Sunil Mittal-promoted Bharti Airtel's shares moved up 3.43 per cent to Rs 316.45. Similarly, AV Birla group's Idea Cellular and Anil Ambani's Reliance Communication moved up 7.70 per cent and 2.90 per cent to Rs 151.15 and Rs 124.15. Reliance Industries holding company of Mukesh Ambani's telecom venture Reliance Jio also saw a marginal rise in stock prices of about 0.09 per cent to Rs 822. Reliance Jio is considered the dark horse in the current auctions, as the company which was expected to be a data player only, is likely to start offering voice services if it wins spectrum. It is bidding in all the 22 telecom circles.

The second day saw marginal increase in bid prices in 1800 Mhz spectrum compared to the first day. However, like day one, the second day the major attraction was the three circles with the 900 Mhz band --- Delhi, Mumbai and Kolkata --- where incumbent operators Airtel and Vodafone will find their 20-year old licences expiring in November. These circles have the highest density of high ARPU users. Bidding on day one in all the three circles put together (per block) was 32 per cent more than the reserve price. Day two was more than that --- Delhi was up from Rs 428.92 crore a block to Rs 530.73 crore, Kolkata up from Rs 173.16 crore to Rs 183.54 crore, and Mumbai from Rs 473.24 crore to Rs 552.05 crore.

Block sizes of 1 MHz each in the 900 MHz band in Delhi, Mumbai and Kolkata, and 200 KHz each are available on the 1,800 MHz band in all 22 circles.
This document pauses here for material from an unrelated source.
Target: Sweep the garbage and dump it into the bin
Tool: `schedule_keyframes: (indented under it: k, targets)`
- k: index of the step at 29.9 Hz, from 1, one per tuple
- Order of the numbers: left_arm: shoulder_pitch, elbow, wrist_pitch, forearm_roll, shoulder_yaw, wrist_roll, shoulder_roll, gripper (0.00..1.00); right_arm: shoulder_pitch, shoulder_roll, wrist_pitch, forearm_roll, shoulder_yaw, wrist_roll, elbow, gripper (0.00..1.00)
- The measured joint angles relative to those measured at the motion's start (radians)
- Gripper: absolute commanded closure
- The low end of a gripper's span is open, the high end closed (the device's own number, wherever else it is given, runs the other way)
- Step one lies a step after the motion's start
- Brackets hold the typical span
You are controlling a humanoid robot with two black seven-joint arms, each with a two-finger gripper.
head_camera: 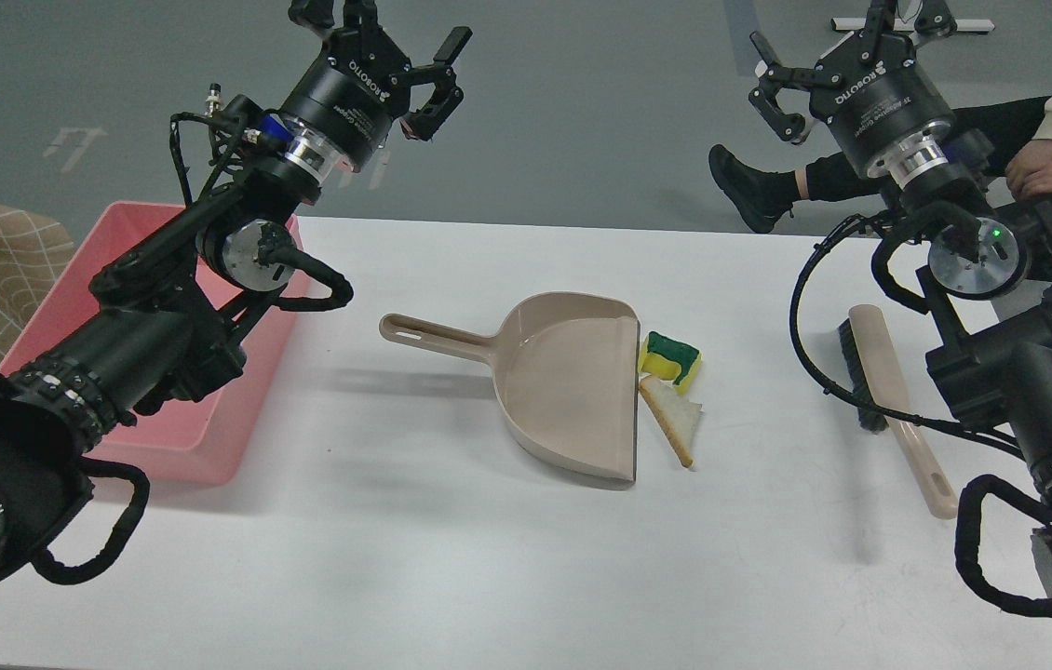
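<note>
Nothing is swept yet. The sponge [672,357] and bread slice [678,421] lie at the dustpan's [563,391] lip, well below and between my raised grippers. The bin [163,437] sits under my left arm. Left gripper [400,46] and right gripper [815,56] are both spread, empty; each reads "ROBOTIQ". The brush [889,391] lies untouched below the right one.

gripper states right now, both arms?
Left gripper: open, empty, raised above the far table edge.
Right gripper: open, empty, raised; brush not picked up.
</note>
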Motion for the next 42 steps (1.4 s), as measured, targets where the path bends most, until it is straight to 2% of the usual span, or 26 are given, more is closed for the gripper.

Goldman Sachs report warned about excessive bidding on February 3. "Judging by the way the auction is progressing, we believe that the auction may turn out to be a "winner's curse", that is, the telecom operator winning spectrum may not be able to have adequate return on equity on the acquired spectrum, given the higher pricing of the spectrum."

The logic is that if operators are not able to absorb the increase in cost through tariff increases, it will adversely affect their cash flows. Tariffs have already gone up by about 50 to 60 per cent in some cases. Some companies have already shown intent of doing another round of increase. Given the current state of auctions, it is likely to just increase the percentage of the hike.

In other words, your mobile phone bill is likely to get more expensive.